◆ Your assignment ◆
Nothing in the entries may change when they are transcribed.

(Given entries Opens)

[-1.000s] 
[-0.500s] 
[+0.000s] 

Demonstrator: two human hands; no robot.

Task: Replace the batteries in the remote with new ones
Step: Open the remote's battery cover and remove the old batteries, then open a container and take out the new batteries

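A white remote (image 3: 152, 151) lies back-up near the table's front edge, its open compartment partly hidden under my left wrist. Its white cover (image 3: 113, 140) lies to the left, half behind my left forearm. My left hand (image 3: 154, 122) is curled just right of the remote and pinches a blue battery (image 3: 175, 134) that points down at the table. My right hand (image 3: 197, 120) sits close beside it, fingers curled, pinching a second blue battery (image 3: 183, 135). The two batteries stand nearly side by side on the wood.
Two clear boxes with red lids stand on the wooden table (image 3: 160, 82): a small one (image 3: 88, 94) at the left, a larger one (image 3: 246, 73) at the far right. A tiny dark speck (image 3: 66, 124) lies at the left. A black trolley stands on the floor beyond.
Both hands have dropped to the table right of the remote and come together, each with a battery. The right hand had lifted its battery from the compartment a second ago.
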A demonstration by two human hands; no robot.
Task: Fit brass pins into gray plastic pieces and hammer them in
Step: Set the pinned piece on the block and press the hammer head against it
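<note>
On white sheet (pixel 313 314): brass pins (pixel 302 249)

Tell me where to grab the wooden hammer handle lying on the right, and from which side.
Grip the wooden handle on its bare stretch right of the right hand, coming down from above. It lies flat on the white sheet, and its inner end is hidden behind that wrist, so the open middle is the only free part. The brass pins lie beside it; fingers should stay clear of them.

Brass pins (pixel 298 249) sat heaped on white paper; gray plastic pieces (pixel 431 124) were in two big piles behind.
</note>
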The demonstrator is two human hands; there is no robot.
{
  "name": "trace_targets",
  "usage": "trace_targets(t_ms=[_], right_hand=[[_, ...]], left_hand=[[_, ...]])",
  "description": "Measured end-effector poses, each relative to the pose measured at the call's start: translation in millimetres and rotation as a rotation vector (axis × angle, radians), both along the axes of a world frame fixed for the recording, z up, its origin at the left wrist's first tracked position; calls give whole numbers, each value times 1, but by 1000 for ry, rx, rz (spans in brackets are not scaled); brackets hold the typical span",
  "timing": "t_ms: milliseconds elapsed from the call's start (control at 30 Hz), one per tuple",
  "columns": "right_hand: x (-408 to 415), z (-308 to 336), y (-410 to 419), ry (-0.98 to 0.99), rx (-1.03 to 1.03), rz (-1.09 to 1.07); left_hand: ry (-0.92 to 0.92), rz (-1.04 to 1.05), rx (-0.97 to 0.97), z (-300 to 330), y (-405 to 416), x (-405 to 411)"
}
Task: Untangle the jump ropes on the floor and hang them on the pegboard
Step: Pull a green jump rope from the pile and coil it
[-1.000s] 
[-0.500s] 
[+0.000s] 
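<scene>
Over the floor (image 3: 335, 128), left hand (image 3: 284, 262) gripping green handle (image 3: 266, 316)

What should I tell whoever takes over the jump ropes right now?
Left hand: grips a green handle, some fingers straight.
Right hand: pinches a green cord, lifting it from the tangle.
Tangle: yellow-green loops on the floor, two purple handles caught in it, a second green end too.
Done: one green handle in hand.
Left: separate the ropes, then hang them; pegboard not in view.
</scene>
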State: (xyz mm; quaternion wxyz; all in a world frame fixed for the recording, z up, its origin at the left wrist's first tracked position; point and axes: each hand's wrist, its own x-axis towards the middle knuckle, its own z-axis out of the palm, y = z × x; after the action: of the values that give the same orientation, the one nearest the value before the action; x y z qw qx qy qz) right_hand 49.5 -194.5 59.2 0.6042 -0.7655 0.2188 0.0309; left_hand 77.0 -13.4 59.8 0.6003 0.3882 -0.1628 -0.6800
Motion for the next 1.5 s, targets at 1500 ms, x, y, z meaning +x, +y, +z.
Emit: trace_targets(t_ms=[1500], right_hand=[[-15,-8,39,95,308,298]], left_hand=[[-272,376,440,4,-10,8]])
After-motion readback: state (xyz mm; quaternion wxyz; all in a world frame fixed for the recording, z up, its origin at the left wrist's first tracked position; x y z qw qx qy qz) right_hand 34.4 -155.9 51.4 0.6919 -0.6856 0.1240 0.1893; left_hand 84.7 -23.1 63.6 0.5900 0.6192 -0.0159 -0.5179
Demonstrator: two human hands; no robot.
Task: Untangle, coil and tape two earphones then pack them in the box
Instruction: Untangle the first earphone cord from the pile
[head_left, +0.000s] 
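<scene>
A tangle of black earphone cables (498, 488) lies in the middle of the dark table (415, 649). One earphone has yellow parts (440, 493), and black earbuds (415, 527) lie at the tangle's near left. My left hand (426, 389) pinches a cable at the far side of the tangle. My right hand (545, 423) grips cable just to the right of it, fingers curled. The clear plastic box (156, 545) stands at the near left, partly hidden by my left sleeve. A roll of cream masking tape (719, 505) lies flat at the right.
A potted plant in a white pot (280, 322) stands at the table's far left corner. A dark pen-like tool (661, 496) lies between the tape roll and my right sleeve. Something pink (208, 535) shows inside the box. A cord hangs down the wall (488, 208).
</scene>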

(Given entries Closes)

◆ Answer below ◆
[-1.000s] 
[-0.500s] 
[+0.000s] 

Demonstrator: two human hands; no robot.

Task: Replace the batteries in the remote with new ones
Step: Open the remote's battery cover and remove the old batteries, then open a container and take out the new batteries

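A white remote (image 3: 152, 151) lies back-up near the table's front edge, its open compartment partly hidden under my left wrist. Its white cover (image 3: 113, 140) lies to the left, half behind my left forearm. My left hand (image 3: 154, 122) is curled just right of the remote and pinches a blue battery (image 3: 175, 134) that points down at the table. My right hand (image 3: 197, 120) sits close beside it, fingers curled, pinching a second blue battery (image 3: 183, 135). The two batteries stand nearly side by side on the wood.
Two clear boxes with red lids stand on the wooden table (image 3: 160, 82): a small one (image 3: 88, 94) at the left, a larger one (image 3: 246, 73) at the far right. A tiny dark speck (image 3: 66, 124) lies at the left. A black trolley stands on the floor beyond.
Both hands have dropped to the table right of the remote and come together, each with a battery. The right hand had lifted its battery from the compartment a second ago.
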A demonstration by two human hands; no robot.
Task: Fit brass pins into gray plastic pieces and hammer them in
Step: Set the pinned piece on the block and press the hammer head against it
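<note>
On white sheet (pixel 313 314): brass pins (pixel 302 249)

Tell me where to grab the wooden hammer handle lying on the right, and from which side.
Grip the wooden handle on its bare stretch right of the right hand, coming down from above. It lies flat on the white sheet, and its inner end is hidden behind that wrist, so the open middle is the only free part. The brass pins lie beside it; fingers should stay clear of them.

Brass pins (pixel 298 249) sat heaped on white paper; gray plastic pieces (pixel 431 124) were in two big piles behind.
</note>
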The demonstrator is two human hands; there is no robot.
{
  "name": "trace_targets",
  "usage": "trace_targets(t_ms=[_], right_hand=[[_, ...]], left_hand=[[_, ...]])",
  "description": "Measured end-effector poses, each relative to the pose measured at the call's start: translation in millimetres and rotation as a rotation vector (axis × angle, radians), both along the axes of a world frame fixed for the recording, z up, its origin at the left wrist's first tracked position; calls give whole numbers, each value times 1, but by 1000 for ry, rx, rz (spans in brackets are not scaled); brackets hold the typical span",
  "timing": "t_ms: milliseconds elapsed from the call's start (control at 30 Hz), one per tuple",
  "columns": "right_hand: x (-408 to 415), z (-308 to 336), y (-410 to 419), ry (-0.98 to 0.99), rx (-1.03 to 1.03), rz (-1.09 to 1.07); left_hand: ry (-0.92 to 0.92), rz (-1.04 to 1.05), rx (-0.97 to 0.97), z (-300 to 330), y (-405 to 416), x (-405 to 411)"
}
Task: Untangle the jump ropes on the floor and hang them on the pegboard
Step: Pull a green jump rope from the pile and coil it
[-1.000s] 
[-0.500s] 
[+0.000s] 
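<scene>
Over the floor (image 3: 335, 128), left hand (image 3: 284, 262) gripping green handle (image 3: 266, 316)

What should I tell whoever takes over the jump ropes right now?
Left hand: grips a green handle, some fingers straight.
Right hand: pinches a green cord, lifting it from the tangle.
Tangle: yellow-green loops on the floor, two purple handles caught in it, a second green end too.
Done: one green handle in hand.
Left: separate the ropes, then hang them; pegboard not in view.
</scene>
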State: (xyz mm; quaternion wxyz; all in a world frame fixed for the recording, z up, its origin at the left wrist's first tracked position; point and axes: each hand's wrist, its own x-axis towards the middle knuckle, its own z-axis out of the palm, y = z × x; after the action: of the values that give the same orientation, the one nearest the value before the action; x y z qw qx qy qz) right_hand 49.5 -194.5 59.2 0.6042 -0.7655 0.2188 0.0309; left_hand 77.0 -13.4 59.8 0.6003 0.3882 -0.1628 -0.6800
Motion for the next 1.5 s, targets at 1500 ms, x, y, z meaning +x, +y, +z.
Emit: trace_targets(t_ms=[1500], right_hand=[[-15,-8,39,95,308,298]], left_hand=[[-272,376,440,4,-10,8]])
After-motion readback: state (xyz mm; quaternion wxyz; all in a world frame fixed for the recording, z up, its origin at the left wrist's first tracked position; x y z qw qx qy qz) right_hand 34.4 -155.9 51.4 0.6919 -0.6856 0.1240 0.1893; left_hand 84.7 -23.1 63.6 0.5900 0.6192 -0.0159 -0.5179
Demonstrator: two human hands; no robot.
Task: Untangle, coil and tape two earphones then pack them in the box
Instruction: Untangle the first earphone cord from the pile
[head_left, +0.000s] 
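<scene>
A tangle of black earphone cables (498, 488) lies in the middle of the dark table (415, 649). One earphone has yellow parts (440, 493), and black earbuds (415, 527) lie at the tangle's near left. My left hand (426, 389) pinches a cable at the far side of the tangle. My right hand (545, 423) grips cable just to the right of it, fingers curled. The clear plastic box (156, 545) stands at the near left, partly hidden by my left sleeve. A roll of cream masking tape (719, 505) lies flat at the right.
A potted plant in a white pot (280, 322) stands at the table's far left corner. A dark pen-like tool (661, 496) lies between the tape roll and my right sleeve. Something pink (208, 535) shows inside the box. A cord hangs down the wall (488, 208).
</scene>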

Nothing more is required for this answer.